Published 12:09 am Wednesday, January 25, 2017

By Gordon Correll

Special to the Salisbury Post

What can we do that will allow teachers to feel as if they are treated as professionals? Do we attend a conference and come back and institute changes without discussions that involve the district’s teachers? I hope not.

One size does not fit all in education. States are unique, districts are unique and schools are unique. Conferences are good in order to stimulate the brain, but change needs to begin with discussion among the professionals in the district.

Have your teachers discuss and agree on some changes that will make them feel as though they are true professionals. Then discuss these recommendations with administrators and get their opinions as well.

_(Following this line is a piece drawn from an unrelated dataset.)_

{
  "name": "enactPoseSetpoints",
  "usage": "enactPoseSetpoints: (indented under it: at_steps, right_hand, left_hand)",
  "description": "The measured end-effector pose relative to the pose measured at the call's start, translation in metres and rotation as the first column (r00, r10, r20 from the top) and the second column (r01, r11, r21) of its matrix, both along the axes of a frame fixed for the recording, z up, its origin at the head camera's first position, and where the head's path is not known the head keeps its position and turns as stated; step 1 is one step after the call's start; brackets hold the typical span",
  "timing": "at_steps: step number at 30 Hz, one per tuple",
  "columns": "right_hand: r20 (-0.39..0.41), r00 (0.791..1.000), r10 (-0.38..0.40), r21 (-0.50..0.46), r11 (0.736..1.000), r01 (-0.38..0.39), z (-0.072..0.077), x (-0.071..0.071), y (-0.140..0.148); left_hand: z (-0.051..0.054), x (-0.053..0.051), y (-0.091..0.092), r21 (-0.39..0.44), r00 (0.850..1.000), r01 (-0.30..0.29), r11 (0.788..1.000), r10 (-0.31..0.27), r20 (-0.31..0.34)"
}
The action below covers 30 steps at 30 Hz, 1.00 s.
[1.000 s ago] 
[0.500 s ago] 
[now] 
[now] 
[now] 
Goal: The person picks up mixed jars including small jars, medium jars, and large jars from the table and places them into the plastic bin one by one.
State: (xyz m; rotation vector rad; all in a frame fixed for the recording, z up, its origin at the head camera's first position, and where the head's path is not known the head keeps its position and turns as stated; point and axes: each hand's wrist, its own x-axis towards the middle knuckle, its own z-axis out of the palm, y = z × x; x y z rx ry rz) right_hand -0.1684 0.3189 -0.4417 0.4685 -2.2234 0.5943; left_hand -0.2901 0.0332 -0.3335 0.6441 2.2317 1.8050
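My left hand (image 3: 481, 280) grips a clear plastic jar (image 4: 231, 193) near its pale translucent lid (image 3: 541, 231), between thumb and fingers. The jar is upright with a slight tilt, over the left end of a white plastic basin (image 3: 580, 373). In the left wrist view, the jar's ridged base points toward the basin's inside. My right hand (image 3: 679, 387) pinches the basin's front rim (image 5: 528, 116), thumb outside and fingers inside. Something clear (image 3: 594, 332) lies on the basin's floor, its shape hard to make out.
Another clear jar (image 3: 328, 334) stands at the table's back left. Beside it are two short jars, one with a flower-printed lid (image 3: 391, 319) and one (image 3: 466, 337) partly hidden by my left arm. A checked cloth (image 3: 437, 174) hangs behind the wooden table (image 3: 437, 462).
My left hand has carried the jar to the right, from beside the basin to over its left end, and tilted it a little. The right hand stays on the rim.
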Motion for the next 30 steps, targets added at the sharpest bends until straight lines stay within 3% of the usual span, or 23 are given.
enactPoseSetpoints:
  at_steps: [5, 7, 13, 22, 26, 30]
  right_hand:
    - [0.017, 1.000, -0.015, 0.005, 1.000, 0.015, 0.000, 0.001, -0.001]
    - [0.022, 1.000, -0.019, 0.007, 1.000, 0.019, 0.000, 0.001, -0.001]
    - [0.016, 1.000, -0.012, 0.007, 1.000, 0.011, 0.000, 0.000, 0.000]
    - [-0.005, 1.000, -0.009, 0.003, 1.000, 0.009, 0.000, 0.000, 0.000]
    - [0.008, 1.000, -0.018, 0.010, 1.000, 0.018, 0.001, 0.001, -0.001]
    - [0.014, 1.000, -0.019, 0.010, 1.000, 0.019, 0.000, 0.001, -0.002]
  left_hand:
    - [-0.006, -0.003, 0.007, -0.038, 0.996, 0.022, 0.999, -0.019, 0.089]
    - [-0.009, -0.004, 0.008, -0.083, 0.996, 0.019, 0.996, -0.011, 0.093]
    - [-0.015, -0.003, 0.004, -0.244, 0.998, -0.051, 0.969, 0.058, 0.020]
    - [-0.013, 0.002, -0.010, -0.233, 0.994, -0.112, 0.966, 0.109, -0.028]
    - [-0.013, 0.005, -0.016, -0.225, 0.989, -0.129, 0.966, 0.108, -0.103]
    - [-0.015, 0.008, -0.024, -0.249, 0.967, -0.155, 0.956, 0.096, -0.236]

When I was a teacher, I would have mentioned the following things that could have made me feel as though the district treated me as a professional:

1. Pay me a living wage.

2. Tell me what I am held accountable for doing, and allow me to do it. Don’t tell me I have to use a particular style of teaching and have to teach a particular topic at a particular time.

3. Give me the opportunity to observe the effective teachers in the school while they are teaching, and allow them to observe me teaching if I so choose.

4. Allow me to communicate with my students’ parents rather than have me attend a meeting at night.

5. Give me a safe, clean and comfortable environment in which to teach.

6. Give me a budget for purchasing supplies, and allow me to purchase what I believe will help my students.

7. If I must be reprimanded, do it behind closed doors rather than if front of my students or peers. Treat me with respect.

8. Use the printed word when possible to communicate to me rather than have me attend so many meetings.

9. Shield me as much as possible from parents that cannot keep their cool. I did not become a teacher in order to receive their abuse.

10. Have a school procedure in place for removing disruptive students from the classroom.

11. Observe me as often as possible. Give me feedback on the observation. Give me the opportunity to improve, but if I do not, don’t keep me in a profession in which I cannot be successful. Be honest with me about my skills and my ability. I want to help my students. I do not want to be a detriment to them.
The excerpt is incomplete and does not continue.